Timber is a fascinating construction material. It stores carbon dioxide and can replace mineral building materials. As a renewable raw material, it therefore plays a doubly positive role in the carbon footprint of construction. The material also has a high tensile strength and a comparatively low weight. Furthermore, building with timber keeps construction times short due to serial and modular construction with a high degree of prefabrication, which can lead to a shorter construction process.

So how can it be that timber is being talked about so much but it is a long way off being used on every construction site? There are various answers to this. According to a survey, architects are open to the timber hybrid construction method. They claim their biggest obstacle is little knowledge of this topic among builders, while the latter – equally legitimately – point to a lack of experience among architects, planners and contractors. Finally, the number of large projects is still limited. A closer look at this subject reveals even more opportunities and risks:

  • Fire safety requirements 
    The combination of timber and non-combustible materials as well as a separation between the storeys make it possible to achieve just as good fire protection with timber hybrid construction as with the solid construction method. These requirements may be stricter depending on the national or regional government authority.
  • Fewer undesirable side effects of construction
    Shorter construction times and serial and modular construction can significantly shorten building times and therefore also reduce the impact of dust and noise emissions on the neighbourhood. Costs can also be reduced in principle. The relocation of work from the construction site to the production shop floor, which is becoming standard for many construction methods thanks to more digitalisation, is already well-established in timber construction. Widespread application is not yet possible, however, due to a lack of both experience among the planners and the qualified personnel carrying out timber construction and capacities in the corresponding plants. This can cause friction losses or even longer planning times.
  • Can it help protect the climate?
    Yes. Timber hybrid construction can save considerable amounts of CO2 during construction, demonstrably cutting up to 80 % of harmful emissions in some cases. Nevertheless, this method is probably not a solution for mass construction projects and cannot completely replace concrete, because the availability of sustainably grown timber is not guaranteed when demand is very high. If the timber needs to be transported over long distances, this negatively impacts the carbon footprint. 
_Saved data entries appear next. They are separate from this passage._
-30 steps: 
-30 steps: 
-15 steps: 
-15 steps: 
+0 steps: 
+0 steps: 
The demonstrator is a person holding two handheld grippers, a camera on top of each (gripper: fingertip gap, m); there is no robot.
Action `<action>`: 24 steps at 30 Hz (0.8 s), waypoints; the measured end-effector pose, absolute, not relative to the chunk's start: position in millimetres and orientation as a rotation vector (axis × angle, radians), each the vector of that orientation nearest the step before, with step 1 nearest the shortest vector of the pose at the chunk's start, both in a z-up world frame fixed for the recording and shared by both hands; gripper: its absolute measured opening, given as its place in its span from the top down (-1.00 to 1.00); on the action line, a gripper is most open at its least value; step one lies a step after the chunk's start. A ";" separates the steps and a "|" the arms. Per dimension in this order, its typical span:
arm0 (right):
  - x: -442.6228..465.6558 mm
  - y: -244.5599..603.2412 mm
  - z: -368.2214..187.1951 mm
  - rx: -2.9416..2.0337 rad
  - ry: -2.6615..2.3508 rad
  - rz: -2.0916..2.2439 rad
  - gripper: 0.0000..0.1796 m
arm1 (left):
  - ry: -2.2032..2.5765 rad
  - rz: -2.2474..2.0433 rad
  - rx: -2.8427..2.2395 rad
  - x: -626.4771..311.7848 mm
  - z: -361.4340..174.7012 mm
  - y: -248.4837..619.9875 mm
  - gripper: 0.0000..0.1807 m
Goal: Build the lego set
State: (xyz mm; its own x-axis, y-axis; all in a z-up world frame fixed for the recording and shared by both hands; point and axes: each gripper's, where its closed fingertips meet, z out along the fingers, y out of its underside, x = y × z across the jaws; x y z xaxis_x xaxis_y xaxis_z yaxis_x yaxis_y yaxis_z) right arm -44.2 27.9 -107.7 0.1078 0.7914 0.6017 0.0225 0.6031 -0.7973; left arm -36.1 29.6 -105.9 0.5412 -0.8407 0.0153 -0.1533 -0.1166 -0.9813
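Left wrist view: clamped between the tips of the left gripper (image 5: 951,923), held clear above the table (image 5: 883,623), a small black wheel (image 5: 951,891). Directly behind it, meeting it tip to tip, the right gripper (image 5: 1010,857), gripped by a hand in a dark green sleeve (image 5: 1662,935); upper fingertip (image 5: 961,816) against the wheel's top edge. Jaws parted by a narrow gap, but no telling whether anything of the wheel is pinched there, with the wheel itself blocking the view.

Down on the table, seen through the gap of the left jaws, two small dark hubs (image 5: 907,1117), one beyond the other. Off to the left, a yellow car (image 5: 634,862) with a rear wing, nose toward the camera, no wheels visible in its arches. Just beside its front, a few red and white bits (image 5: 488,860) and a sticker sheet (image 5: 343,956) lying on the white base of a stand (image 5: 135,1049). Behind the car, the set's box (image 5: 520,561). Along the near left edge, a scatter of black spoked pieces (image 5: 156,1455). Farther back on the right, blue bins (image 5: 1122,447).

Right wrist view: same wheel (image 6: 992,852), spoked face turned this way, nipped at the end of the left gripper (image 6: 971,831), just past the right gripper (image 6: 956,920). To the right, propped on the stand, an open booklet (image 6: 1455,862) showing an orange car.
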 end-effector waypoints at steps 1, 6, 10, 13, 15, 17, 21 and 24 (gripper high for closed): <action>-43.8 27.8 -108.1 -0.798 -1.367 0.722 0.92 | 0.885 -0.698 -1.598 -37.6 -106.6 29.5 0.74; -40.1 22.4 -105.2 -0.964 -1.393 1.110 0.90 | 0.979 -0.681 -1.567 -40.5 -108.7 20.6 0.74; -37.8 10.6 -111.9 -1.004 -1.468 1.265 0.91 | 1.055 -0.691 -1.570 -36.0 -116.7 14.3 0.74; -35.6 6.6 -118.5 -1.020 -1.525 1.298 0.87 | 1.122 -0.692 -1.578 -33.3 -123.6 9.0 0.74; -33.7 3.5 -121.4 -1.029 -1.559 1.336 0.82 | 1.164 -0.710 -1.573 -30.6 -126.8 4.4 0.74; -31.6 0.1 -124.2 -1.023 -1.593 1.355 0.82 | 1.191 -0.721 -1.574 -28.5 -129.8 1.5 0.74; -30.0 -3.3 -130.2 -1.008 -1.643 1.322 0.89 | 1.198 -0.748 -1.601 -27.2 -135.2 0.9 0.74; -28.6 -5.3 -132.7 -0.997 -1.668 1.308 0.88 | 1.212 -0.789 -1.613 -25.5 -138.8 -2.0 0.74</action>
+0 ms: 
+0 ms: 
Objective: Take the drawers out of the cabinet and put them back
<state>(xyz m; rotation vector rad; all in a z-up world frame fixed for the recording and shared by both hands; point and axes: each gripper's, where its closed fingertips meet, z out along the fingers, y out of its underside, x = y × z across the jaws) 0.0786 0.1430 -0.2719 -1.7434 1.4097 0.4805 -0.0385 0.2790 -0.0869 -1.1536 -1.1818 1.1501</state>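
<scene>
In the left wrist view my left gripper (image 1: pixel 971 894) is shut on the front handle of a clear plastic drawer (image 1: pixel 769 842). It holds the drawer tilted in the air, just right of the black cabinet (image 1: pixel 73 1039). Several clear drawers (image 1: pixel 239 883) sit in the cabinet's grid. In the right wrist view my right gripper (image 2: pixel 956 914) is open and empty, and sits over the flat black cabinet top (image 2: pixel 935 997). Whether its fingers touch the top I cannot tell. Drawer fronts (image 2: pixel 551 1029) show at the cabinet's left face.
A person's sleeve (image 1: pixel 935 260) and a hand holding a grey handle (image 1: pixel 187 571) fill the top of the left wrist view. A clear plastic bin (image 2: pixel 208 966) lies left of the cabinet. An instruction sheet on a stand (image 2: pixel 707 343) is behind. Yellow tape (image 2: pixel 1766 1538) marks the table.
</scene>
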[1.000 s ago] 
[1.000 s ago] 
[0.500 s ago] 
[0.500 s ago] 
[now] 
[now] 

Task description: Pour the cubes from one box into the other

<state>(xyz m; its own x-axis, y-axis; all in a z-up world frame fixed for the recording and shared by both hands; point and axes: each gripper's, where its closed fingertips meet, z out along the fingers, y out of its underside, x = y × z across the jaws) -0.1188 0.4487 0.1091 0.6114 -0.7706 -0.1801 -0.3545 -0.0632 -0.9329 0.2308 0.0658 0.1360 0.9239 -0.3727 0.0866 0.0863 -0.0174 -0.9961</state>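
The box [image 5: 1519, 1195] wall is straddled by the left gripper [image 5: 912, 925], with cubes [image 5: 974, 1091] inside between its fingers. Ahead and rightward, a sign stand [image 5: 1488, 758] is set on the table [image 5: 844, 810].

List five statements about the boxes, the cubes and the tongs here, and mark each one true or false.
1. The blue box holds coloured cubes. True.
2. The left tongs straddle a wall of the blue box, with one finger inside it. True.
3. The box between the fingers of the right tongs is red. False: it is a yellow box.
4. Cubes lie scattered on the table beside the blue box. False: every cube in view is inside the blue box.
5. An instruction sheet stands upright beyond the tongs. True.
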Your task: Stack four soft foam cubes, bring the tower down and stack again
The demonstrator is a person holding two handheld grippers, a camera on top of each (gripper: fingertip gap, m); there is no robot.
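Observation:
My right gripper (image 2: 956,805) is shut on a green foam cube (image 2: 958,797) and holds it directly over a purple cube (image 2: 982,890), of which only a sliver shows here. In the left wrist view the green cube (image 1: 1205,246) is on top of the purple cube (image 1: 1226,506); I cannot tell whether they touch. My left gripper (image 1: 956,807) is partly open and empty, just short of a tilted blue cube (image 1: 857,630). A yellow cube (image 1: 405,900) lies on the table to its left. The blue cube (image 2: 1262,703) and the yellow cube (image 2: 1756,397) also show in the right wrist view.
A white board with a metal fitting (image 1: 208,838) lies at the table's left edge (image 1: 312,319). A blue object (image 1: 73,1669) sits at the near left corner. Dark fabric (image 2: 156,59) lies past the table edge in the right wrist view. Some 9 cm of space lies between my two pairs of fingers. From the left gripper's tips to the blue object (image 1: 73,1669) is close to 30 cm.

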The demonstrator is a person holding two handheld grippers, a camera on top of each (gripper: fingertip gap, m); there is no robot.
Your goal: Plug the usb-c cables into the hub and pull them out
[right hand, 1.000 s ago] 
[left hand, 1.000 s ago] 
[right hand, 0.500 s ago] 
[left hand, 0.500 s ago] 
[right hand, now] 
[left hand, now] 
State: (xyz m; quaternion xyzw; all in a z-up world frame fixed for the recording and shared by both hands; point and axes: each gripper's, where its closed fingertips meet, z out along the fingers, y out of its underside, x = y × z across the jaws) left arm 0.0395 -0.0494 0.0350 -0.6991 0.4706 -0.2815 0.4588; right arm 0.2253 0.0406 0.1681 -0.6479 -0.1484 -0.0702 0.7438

Another building block in the mixture to cement climate protection

Attitudes are shifting within the construction industry and this much is certain: timber is a flexible, high-quality and popular building material that will grow in importance in all real estate classes. However, the timber shortage in 2021 has also taught us that this building material is not always available in unlimited supply. And timber is just as affected by volatile pricing as all other raw materials, which in turn have a direct influence on construction costs. Timber hybrid is not a cure-all, but represents another attractive option on the path to a more sustainable real estate industry.